(TASK GOAL):
With no words added or dropped, transcribe the listing that follows.

(DATASET CONTENT):
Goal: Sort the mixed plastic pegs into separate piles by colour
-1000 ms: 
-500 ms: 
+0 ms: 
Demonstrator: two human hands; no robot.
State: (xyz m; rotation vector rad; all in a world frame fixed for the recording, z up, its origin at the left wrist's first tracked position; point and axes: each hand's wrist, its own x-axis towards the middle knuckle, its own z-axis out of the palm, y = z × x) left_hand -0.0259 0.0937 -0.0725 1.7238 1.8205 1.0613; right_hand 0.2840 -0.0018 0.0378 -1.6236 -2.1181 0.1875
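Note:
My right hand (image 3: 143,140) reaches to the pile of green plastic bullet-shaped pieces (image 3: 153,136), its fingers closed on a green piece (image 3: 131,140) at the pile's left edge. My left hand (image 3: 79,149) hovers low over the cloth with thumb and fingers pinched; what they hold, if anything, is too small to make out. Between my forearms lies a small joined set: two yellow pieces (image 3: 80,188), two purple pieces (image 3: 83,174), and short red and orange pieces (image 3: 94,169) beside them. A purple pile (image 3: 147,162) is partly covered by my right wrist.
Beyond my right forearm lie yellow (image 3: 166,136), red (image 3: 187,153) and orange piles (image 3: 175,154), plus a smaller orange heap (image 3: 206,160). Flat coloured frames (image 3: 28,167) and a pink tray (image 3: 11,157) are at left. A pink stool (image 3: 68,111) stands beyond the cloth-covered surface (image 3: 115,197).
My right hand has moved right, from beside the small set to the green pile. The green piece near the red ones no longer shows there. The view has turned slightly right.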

(RESULT OF THE TASK):
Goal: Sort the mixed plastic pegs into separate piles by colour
-1000 ms: 
-500 ms: 
+0 ms: 
Demonstrator: two human hands; no robot.
State: (xyz m; rotation vector rad; all in a world frame fixed for the recording, z up, its origin at the left wrist's first tracked position; point and axes: each hand's wrist, its own x-axis towards the middle knuckle, its own z-axis out of the palm, y = z × x) left_hand -0.0259 0.0937 -0.0725 1.7238 1.8205 1.0613; right_hand 0.2840 -0.0018 0.0378 -1.6236 -2.1181 0.1875
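Note:
My right hand (image 3: 143,140) reaches to the pile of green plastic bullet-shaped pieces (image 3: 153,136), its fingers closed on a green piece (image 3: 131,140) at the pile's left edge. My left hand (image 3: 79,149) hovers low over the cloth with thumb and fingers pinched; what they hold, if anything, is too small to make out. Between my forearms lies a small joined set: two yellow pieces (image 3: 80,188), two purple pieces (image 3: 83,174), and short red and orange pieces (image 3: 94,169) beside them. A purple pile (image 3: 147,162) is partly covered by my right wrist.
Beyond my right forearm lie yellow (image 3: 166,136), red (image 3: 187,153) and orange piles (image 3: 175,154), plus a smaller orange heap (image 3: 206,160). Flat coloured frames (image 3: 28,167) and a pink tray (image 3: 11,157) are at left. A pink stool (image 3: 68,111) stands beyond the cloth-covered surface (image 3: 115,197).
My right hand has moved right, from beside the small set to the green pile. The green piece near the red ones no longer shows there. The view has turned slightly right.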

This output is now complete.